__What needs to be done__.
Search term "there": please show all lines in the listing that contain it.

__Information__.

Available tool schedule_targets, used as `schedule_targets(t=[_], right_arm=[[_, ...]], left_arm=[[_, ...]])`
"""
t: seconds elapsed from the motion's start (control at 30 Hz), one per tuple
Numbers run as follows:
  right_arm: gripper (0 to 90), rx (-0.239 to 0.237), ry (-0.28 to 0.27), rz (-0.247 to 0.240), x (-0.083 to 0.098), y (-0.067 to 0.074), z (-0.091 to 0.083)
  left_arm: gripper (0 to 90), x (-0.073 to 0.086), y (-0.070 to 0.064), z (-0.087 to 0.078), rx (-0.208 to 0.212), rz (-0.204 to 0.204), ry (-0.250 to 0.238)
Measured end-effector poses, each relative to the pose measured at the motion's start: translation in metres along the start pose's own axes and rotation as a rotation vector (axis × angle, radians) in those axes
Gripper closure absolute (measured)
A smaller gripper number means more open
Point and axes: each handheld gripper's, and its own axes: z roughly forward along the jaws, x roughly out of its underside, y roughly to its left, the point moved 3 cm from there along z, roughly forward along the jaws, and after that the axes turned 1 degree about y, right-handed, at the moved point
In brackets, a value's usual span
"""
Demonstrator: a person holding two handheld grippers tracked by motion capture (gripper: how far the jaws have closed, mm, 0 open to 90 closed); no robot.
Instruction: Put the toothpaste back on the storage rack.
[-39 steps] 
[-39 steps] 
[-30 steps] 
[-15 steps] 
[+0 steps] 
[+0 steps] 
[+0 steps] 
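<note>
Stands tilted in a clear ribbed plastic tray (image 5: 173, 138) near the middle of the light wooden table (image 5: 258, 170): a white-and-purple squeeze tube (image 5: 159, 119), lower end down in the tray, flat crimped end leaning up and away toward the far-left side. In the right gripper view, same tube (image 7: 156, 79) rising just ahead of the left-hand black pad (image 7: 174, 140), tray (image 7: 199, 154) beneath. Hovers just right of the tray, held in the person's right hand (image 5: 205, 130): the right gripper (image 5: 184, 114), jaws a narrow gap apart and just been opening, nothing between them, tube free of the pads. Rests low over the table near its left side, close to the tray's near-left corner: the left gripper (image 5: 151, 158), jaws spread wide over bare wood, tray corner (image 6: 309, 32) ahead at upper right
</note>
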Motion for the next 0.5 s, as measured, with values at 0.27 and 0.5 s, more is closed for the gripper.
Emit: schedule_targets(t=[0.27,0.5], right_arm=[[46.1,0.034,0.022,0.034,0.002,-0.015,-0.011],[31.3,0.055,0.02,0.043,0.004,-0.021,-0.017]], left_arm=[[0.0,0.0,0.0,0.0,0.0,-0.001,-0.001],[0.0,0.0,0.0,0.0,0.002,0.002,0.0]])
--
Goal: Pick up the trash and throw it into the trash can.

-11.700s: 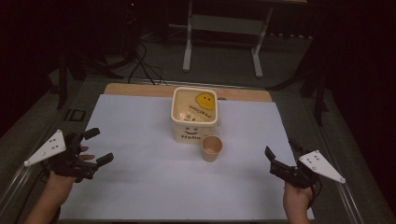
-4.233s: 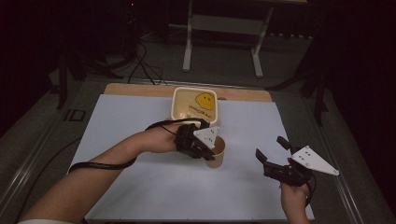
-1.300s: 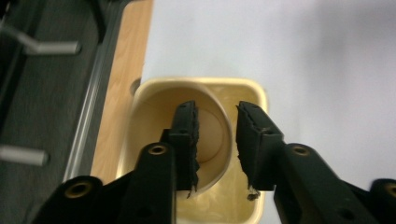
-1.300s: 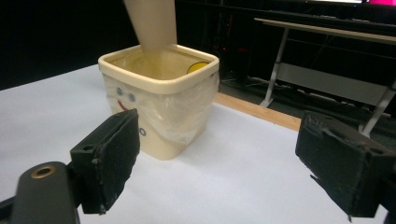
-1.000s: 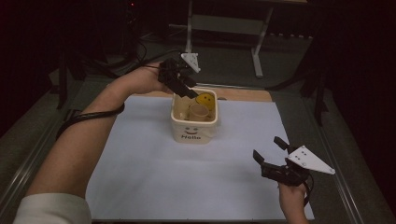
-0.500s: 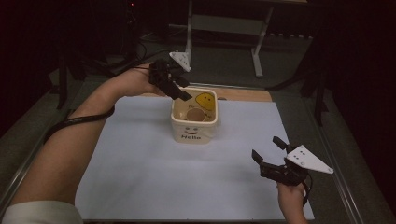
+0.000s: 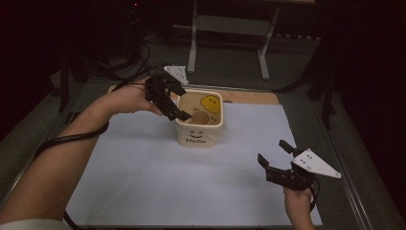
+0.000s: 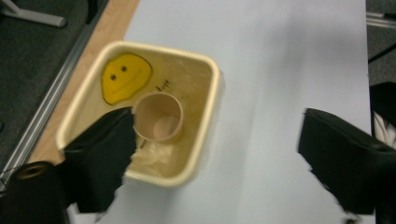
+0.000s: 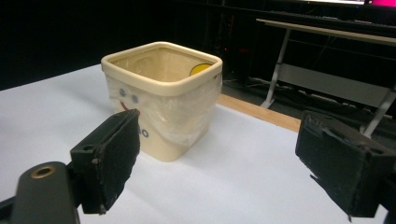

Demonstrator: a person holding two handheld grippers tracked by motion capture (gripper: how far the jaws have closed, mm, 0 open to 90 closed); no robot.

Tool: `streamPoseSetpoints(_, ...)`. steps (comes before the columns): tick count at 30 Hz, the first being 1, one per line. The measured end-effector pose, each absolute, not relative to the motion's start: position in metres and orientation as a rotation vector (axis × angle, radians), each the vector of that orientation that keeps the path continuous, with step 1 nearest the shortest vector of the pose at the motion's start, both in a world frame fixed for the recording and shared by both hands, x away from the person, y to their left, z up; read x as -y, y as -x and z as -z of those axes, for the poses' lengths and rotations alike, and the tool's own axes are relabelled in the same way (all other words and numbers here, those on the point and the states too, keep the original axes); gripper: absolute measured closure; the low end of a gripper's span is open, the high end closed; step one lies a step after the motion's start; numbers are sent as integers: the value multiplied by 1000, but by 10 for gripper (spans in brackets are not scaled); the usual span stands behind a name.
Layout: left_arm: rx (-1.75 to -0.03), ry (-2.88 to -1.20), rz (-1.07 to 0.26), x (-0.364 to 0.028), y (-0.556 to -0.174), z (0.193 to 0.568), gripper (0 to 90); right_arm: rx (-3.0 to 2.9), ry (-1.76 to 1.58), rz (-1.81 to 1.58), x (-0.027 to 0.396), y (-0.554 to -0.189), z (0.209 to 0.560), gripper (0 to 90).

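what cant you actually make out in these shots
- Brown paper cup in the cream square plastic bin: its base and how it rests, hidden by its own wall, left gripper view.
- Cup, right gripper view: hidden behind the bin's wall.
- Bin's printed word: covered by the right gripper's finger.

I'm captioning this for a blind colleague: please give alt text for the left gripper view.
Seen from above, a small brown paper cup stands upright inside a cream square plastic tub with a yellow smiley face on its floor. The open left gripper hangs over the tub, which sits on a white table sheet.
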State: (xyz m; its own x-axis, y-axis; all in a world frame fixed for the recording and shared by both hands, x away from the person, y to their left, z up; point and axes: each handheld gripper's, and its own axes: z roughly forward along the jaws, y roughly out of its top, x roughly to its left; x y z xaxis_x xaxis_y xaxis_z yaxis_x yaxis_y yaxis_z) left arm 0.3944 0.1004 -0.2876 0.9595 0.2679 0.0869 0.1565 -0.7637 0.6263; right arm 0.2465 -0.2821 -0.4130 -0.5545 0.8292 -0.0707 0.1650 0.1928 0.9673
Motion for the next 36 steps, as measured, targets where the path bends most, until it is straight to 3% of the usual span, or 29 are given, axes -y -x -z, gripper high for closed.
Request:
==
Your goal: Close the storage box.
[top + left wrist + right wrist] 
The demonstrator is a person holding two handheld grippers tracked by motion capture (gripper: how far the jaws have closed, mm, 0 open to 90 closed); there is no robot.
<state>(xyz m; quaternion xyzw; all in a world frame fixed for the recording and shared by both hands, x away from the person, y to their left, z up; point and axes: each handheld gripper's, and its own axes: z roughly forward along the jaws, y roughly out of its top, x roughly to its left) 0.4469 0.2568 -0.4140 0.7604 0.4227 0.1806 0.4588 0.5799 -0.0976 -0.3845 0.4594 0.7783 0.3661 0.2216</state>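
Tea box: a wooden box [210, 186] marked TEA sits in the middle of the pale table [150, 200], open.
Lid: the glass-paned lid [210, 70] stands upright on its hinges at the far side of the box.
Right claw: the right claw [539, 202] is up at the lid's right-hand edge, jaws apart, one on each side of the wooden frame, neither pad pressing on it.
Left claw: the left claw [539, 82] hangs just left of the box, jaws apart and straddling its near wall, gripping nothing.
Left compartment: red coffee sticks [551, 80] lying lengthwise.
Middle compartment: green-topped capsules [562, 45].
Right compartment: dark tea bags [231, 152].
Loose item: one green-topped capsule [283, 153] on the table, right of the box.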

__Solution to this problem__.
Point and axes: each handheld gripper's, and its own axes: z roughly forward along the jaws, x roughly out of its underside, y roughly to its left, the point moved 3 cm from there along z, roughly forward along the jaws, and after that the axes turned 1 degree about y, right-handed, at the moved point
The demonstrator is a person holding two handheld grippers tracked by motion capture (gripper: how far the jaws have closed, mm, 0 open to 90 closed); there is no robot.

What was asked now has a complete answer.